PJK: Not really “not work”, I’ve had ideas not SELL…in my first line up I had Fennel Anise and I didn’t sell any bar; one or two bonbons at the start. also my current assortment has a couple ready for the chop as they just are never chosen, almond hibiscus cayenne and sassafras vanilla (root beer). Sometimes you have to cut out the dead wood.
VC: When you lead a chocolate pairing event how has if affected the people who attend? In particular the people that haven’t had your style of chocolate before?
PJK: The majority are in no way familiar with the world of fine chocolate so anything they pick up during the presentation is astounding and exciting to them and that is one of the main reasons I love doing tasting presentations so much. There are some people who have no curiosity for flavor and that is hard work sometimes. I can be presenting them with nondairy ganache made with heirloom apple cumin and clove and they are all “this candy tastes weird” “do you have like normal flavors?”. And in some rare instances they won’t even taste because of preconceptions. But I have to say once people have tasted and listened to me they are beaming and leave with a new appreciation for something that they have never really considered and they become regular customers.
VC: Do you approach your pastry/desserts the same way you approach creating chocolates for Chocolatasm? How are they similar? How are they different?
PJK: I am also “creative director” (ooh la la!) and Baker Chocolatier at Purple Feather Cafe in Provincetown and I have the opportunity to oversee and produce all the cakes, desserts and pastries there. The public is very different so I find a way to present familiar items with a more sophisticated or unusual twist so I guess in that aspect my approach is very similar to that of Chocolatasm.
VC: As your popularity/social media following continues to grow how has that changed you on a daily basis? How does it affect what you say/post? Have you become more public or more private?
PJK: I am still at that stage of “small beans” so I pretty much say whatever pops into my head and I have noticed that being an open and vocal member of the LGBT community doesn’t always resonate with some people and I will receive aggressive private messages or at best they just unfollow. My business is my life so I share it. The facade of my Instagram is the chocolate and the backstory is me. Instagram stories has opened up a whole new aspect of my life to the general public and it’s really amazing to have people walk up to me and introduce themselves as “a fan”. My eyes roll at the phenomenon of an influencer yet I see that I (to my very small degree) evidently have some kind of an influence so my priority is to always be authentic and kind.
VC: What makes a good chocolatier?
PJK: An understanding of ingredients: what they do, why they do it, and how they do it. And that doesn’t only apply to the world of chocolate, that applies to any avenue of the culinary trade. I was fortunate enough to study bakery science so that opens up every possible way to create recipes and troubleshoot them when they crash an burn (Ha ha ha). I have always said if you don’t love your job, quit. You are worth more and your customers do not deserve to be served plates full of your apathy/annoyance because we infuse everything we do with our energy. A good chocolatier also recognizes where their ingredients come from and how they are sourced.

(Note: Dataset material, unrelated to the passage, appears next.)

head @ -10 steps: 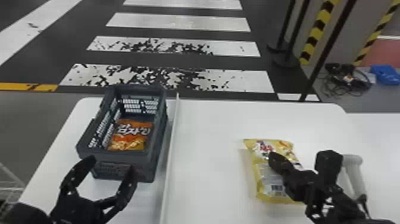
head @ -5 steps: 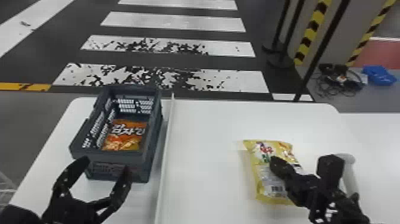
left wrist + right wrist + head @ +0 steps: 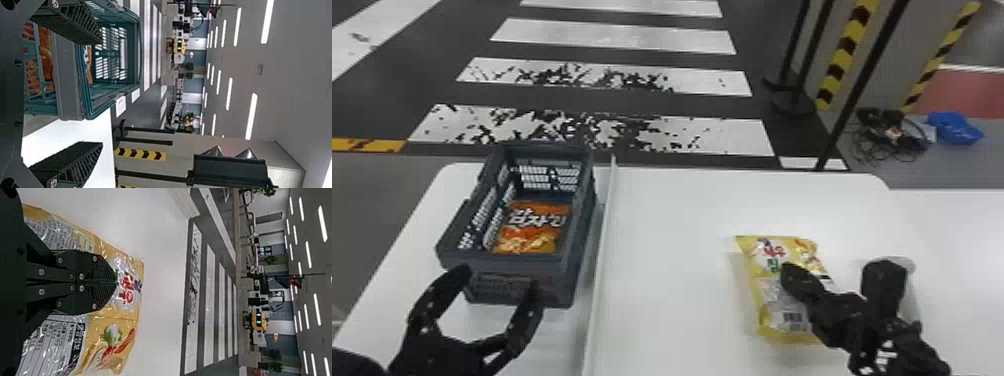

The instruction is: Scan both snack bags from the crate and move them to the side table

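Note:
An orange snack bag [image 3: 534, 227] lies inside the grey crate [image 3: 519, 266] on the left; the left wrist view shows the crate [image 3: 68, 78] with orange packaging [image 3: 46, 55] visible through its side. My left gripper [image 3: 499, 282] stands at the crate's near end, and in its own view the left gripper [image 3: 102, 94] is open with nothing between its fingers. The yellow snack bag [image 3: 767, 280] lies on the table's right part. Over its middle, my right gripper [image 3: 784, 275] is seen; in its wrist view, the right gripper [image 3: 116, 282] is shut, pinching the yellow bag [image 3: 125, 317].
A low raised strip [image 3: 602, 260] divides the white table [image 3: 677, 215] beside the crate. A pale rounded object [image 3: 909, 295] is partly hidden behind the right arm. Another white tabletop [image 3: 962, 225] adjoins on the right. Black posts and striped poles stand beyond.
The head view has shifted, so the scene sits farther left in it. Relative to the divider strip, my right gripper and the yellow bag have moved slightly right. The left fingers remain apart.

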You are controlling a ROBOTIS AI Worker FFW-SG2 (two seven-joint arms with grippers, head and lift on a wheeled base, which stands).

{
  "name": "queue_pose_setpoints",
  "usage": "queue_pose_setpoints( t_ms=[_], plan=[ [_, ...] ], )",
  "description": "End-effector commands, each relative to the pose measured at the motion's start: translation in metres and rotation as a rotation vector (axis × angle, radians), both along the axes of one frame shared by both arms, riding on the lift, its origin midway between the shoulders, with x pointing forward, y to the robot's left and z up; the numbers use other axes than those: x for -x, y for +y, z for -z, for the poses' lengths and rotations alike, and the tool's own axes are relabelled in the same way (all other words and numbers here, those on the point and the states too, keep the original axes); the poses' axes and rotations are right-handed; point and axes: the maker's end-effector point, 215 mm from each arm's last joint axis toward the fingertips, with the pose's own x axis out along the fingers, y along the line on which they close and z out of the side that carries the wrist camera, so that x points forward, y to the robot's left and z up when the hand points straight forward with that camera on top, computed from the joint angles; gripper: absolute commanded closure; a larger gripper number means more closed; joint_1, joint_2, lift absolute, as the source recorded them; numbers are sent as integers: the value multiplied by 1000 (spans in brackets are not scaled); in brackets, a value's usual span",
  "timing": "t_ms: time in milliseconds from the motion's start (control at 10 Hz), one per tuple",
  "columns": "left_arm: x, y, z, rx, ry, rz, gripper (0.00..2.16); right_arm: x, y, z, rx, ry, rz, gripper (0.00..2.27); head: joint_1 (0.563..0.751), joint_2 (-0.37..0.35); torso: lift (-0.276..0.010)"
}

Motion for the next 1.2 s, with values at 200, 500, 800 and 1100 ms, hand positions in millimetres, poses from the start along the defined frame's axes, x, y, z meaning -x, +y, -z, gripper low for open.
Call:
queue_pose_setpoints(
  t_ms=[200, 500, 800, 1100],
  plan=[
    [0, -2, -2, 2, -4, 2, 80, -1, 13, -45, -20, -74, -21, 2101, 695, -63, -99],
    [2, -1, -10, 1, -31, 8, 80, -2, -23, -59, -2, -84, 44, 775, 695, -74, -99],
    [5, 10, -16, -9, -42, -12, 80, 5, -80, -61, 42, -79, 154, 130, 695, -130, -99],
    [5, 15, -9, -12, -27, -21, 80, 8, -153, -45, 112, -38, 252, 124, 695, -197, -99]
  ],
)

VC: With your business Chocolatasm, ultimately what are your long term goals?
PJK: I would like to be profitable enough to be able to buy a house and live a normal life like normal people with time off and vacations whilst still having income. As it now is, if I’m not at work I’m not earning any money and that takes it’s toll. I would love to have a brick and mortar outlet for my product because my current situation of producing orders as they arrive has reached a point where I’m not sure how much longer it is sustainable alone. So yeah, a store and a life outside the store.
Paul is currently working on a collaboration bar with Oliver of Primo Botanica. It is a Rhubarb Soda bar with 75% Guatemala Lachua with carbonated sugar and rhubarb. Look for this bar starting May 1st, 2019.
Chocolatasm and Primo Botanica Collaboration Bar Coming May 1st
Thank you so much for this interview Paul John Kearins!